The reference values for the various thyroid function test parameters are given in brackets as follows: TT₃ (0.79-1.58 ng/ ml), FT₃ (2.1 – 3.8 pg/ml), TT₄ (4.9-11.0 ng/ml), FT₄ (0.82-1.6 ng/dl) and TSH (0.38-4.31 mIU/L).

Definition and classification of categories of thyroid dysfunction

The categories of TD were classified based on the reference intervals for the hormones and pattern of derangement in the thyroid hormones profile. The abnormal thyroid function tests result was classified into any of the following:

• Subclinical hypothyroidism: Normal TT₃ or FT₃ and TT₄ or FT₄ with elevated serum TSH.

• Primary (overt) hypothyroidism: Suppressed serum TT₃ or FT₃ and TT₄ or FT₄ with elevated serum TSH.

• Secondary hypothyroidism: Reduced serum concentrations (below lower reference limits) of TT₃ or FT₃, TT₄ or FT₄ and TSH.

• Subclinical hyperthyroidism: Normal TT₃ or FT₃ and TT₄ or FT₄ with suppressed serum TSH.

• Primary (overt) hyperthyroidism: Elevated serum TT₃ or FT₃ and TT₄ or FT₄ with suppressed serum TSH.

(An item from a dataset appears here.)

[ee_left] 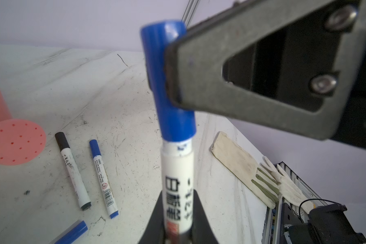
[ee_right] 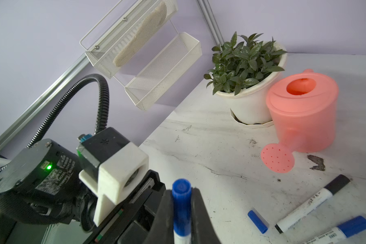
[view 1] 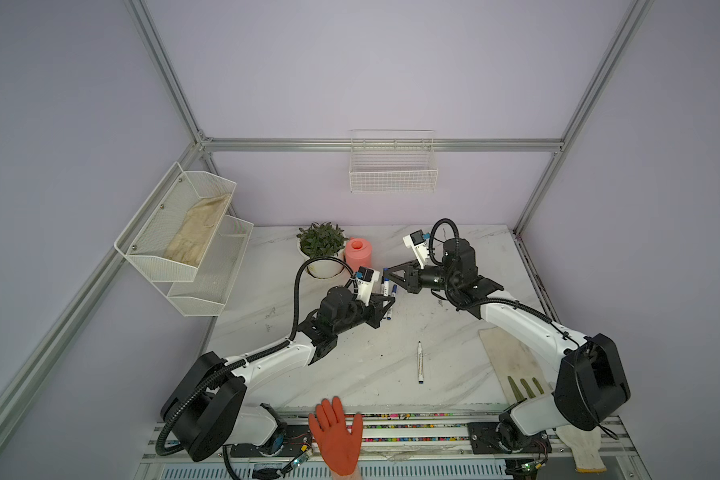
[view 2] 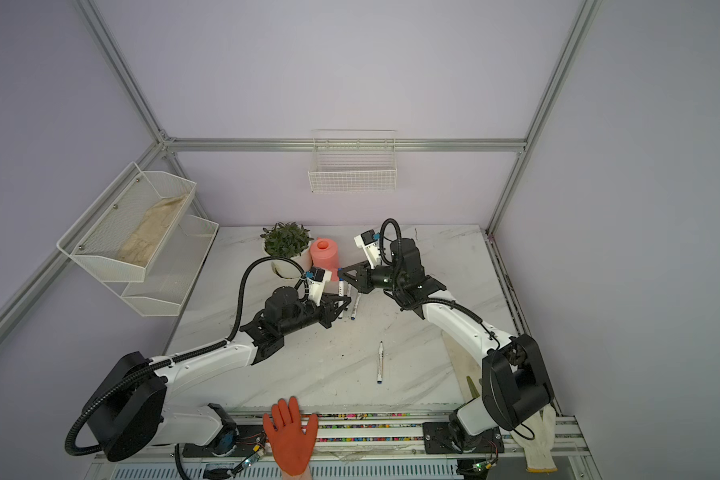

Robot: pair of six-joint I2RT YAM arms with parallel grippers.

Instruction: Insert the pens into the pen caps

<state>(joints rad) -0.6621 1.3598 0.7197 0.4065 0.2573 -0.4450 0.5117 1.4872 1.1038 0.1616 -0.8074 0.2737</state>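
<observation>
The left gripper (ee_left: 177, 197) is clamped on the printed barrel of a slim white marker pen (ee_left: 177, 169). The right gripper (ee_right: 181, 196) is clamped on the short blue plastic cap (ee_left: 175, 122) that sits over that pen's tip. The two meet just beside the pink plastic watering can (ee_right: 302, 114).

A sliver of ink-smudged white collar shows under the cap's rim, so the cap looks not quite home. Finishing well likely means lining barrel and cap on one axis and pressing straight along it. The barrel must be gripped firmly enough not to slide, and the cap released only once its rim meets the shoulder.

By the can's spout lie a black-capped pen (ee_left: 72, 169), a blue-capped pen (ee_left: 103, 179) and a loose blue cap (ee_right: 257, 221). An uncapped pen (view 1: 420, 361) lies well apart from the can.
</observation>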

• Secondary hyperthyroidism: Elevated serum TT₃ or FT₃ and TT₄ or FT₄ and TSH.

• Euthyroid hyperthyroxinaemia: Isolated elevation of FT₄ or TT₄ in the presence of TSH, FT₃ and TT₃ within reference limits.

• Euthyroid sick syndrome: Low TT₃ or FT₃ in the presence of normal TSH and FT₄ levels.

Statistical analysis

Data were analyzed to find out the frequencies of various categories of thyroid dysfunction. Data were classified into subgroups according to age and gender so as to determine age-and gender-associated frequency of thyroid dysfunctions. The relative frequencies and ratios of each category of TD were determined. Data were analyzed using SPSS version 16 statistical package. Frequency bar charts and tables were prepared using Microsoft excel software programme. A p-value of < 0.05 was considered statistically significant.

Results

This study was carried out by reviewing thyroid function test results performed between January 2014 and December 2015 (2 years) at the clinical laboratory unit of Asiukpo Medical and Diagnostic Centre located in Calabar, South-south Nigeria. Within the period under review, a total of 441 thyroid function test results were retrieved. Out of this, only 388 (88.0%) results were selected in line with the inclusion and exclusion criteria.

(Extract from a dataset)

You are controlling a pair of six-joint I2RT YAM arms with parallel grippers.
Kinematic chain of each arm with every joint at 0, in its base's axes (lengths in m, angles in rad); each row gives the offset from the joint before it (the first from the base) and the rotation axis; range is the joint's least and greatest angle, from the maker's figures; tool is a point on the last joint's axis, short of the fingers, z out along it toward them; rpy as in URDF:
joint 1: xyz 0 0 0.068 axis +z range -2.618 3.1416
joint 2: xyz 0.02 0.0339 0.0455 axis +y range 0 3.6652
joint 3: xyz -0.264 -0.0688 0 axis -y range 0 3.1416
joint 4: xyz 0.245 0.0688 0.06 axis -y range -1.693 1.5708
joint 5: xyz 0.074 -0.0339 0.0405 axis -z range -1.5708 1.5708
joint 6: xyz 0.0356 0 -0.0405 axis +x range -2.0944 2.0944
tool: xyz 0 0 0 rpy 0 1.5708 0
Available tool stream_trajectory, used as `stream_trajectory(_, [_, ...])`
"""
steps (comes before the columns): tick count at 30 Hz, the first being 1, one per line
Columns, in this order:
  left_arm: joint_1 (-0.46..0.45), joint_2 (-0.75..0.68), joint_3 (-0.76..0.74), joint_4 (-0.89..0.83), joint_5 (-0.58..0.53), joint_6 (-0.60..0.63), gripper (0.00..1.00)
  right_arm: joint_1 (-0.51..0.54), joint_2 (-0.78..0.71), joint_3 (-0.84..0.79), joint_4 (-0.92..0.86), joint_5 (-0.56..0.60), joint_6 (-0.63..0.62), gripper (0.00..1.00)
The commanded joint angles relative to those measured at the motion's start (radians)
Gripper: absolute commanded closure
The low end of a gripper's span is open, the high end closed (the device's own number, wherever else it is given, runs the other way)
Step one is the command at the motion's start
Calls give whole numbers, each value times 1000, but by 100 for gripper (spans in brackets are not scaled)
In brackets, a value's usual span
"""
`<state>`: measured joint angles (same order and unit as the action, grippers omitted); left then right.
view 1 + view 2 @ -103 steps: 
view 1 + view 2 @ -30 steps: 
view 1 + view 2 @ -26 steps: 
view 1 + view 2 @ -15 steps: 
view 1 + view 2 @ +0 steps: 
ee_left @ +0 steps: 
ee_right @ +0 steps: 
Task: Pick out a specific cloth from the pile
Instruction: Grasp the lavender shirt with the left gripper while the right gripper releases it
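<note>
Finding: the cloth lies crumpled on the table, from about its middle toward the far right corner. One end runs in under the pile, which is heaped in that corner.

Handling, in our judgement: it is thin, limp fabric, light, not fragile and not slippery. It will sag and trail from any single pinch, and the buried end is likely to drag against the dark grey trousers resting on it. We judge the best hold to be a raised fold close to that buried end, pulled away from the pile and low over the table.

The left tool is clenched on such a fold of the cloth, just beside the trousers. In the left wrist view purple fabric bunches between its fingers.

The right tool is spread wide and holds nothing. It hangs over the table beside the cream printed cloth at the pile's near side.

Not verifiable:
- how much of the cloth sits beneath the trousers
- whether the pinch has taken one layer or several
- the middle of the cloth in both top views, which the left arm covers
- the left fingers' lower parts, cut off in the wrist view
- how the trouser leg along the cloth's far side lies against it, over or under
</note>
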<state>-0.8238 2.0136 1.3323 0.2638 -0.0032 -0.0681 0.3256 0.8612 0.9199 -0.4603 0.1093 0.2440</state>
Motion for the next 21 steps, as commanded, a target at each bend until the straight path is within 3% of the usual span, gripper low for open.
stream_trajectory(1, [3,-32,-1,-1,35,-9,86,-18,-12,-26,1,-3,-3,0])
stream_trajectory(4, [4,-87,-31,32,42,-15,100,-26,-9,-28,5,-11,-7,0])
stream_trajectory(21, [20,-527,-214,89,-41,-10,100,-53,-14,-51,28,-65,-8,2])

Table 1 shows the general summary of the thyroid function test results and the percentage frequencies of various forms of thyroid function status. Among the results, 68.8% indicated euthyroidism, while TD occurred in 31.2% of cases. The spectrum of TD included: primary hyperthyroidism (13.7%), subclinical hypothyroidism (6.3%), primary hypothyroidism (4.9%), subclincal hyperthyroidism (4.1%), euthyroid sick syndrome (1.5%) and euthyroid hyperthyroxinaemia (0.3%). The study showed that primary hyperthyroidism was the commonest form of TD with a prevalence of 13.7%.

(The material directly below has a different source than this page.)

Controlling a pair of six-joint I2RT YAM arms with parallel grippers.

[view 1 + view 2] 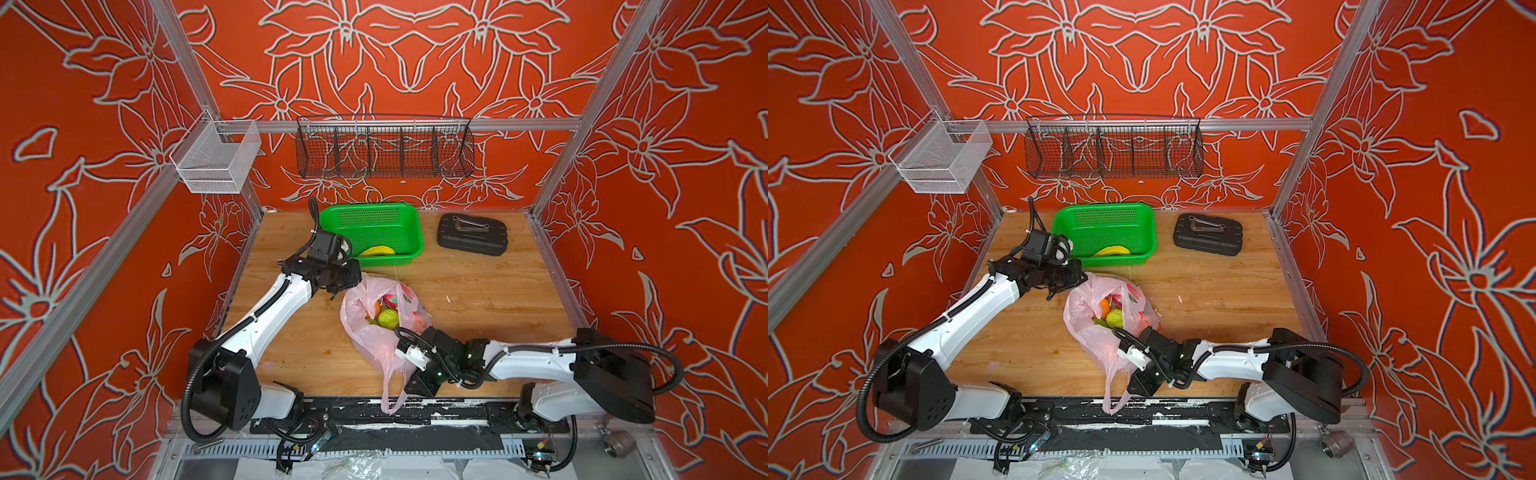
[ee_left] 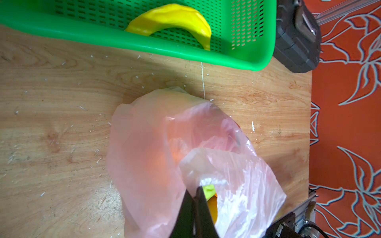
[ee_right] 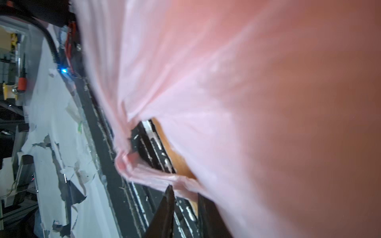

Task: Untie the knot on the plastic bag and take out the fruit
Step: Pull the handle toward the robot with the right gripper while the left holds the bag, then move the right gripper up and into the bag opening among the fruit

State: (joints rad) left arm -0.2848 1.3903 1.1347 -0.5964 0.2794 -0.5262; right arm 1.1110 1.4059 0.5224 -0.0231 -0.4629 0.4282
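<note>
Containers: green basket (image 1: 390,259) holds one banana (image 1: 377,250); plastic bag (image 1: 370,340), mouth open, just in front of basket, holds green apple (image 1: 388,318), orange (image 1: 377,308). Wooden table (image 1: 478,299); black case (image 1: 472,241) beside basket; red floral walls (image 1: 415,62). Left gripper (image 2: 195,188) clenched on bag rim. Right gripper (image 3: 183,189) jaws narrowly parted at bag handle; grasp undeterminable.

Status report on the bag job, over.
Left claw shut on plastic bag rim. Right claw slightly open at handle loop. Bag mouth open, fruit inside, banana in green basket. Nothing in the way.
</note>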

Table 1: Spectrum of thyroid diseases among males and females (n=388).

Figure 1 shows the comparison of thyroid function test results between males and females. Primary hyperthyroidism and subclinical hyperthyroidism occurred more in females than in males while primary and subclinical hypothyroidism were more common in males.

Figure 1: Comparison of subtypes of thyroid diseases between males and females.

Table 2 represents an age-distribution of the thyroid function test results. Generally, there is a direct relationship between age and the occurrence of TD. Higher prevalence rates of TD were found among patients aged 41 and above (50.0%) followed by those between 16 and 40 years 45.9% and 4.1% among those aged 15 years and below. The difference in the frequency of TD among age groups is statistically significant (p<0.001).

Table 2: Spectrum of thyroid diseases in different age groups of patients (n=388).

Table 3 shows the spectrum of TD in different age groups of males only. Apart from ESS found at the extremes of age groups and subclinical hypothyroidism that peaked in the middleage group, there is a direct relationship between age and the occurrence of TD among males. However, the difference is not statistically significant (p=0.09).

Table 3: Spectrum of thyroid diseases in different age groups of males (n=90).

Table 4 shows the spectrum of TD in different age groups of females. Here, the highest proportion of most TD was found in the 16 - 40 years age group compared with the other age groups. The difference by age group among females was statistically significant (p<0.01).

Table 4: Spectrum of thyroid diseases in different age groups of females (n=298).

Discussion

The spectrum of TD among Nigerian patients was evaluated by thyroid function tests at a clinical laboratory. The result of the study was conducted with 69% that indicated euthyroidism with thyroid dysfunction in 31% cases. Thyroid dysfunction included: primary hyperthyroidism (13.7%), subclinical hypothyroidism (6.3%), primary hypothyroidism (4.9%), subclinical hyperthyroidism (4.1%), euthyroid sick syndrome (1.5%) and euthyroid hyperthyroxinaemia (0.3%) in patients in Calabar, Nigeria. Primary hyperthyroidism was the most common form of thyroid dysfunction in women of child-bearing age. The higher frequency of hypothyroidism may be explained by poor iodine nutrition in areas in Nigeria. [15,16]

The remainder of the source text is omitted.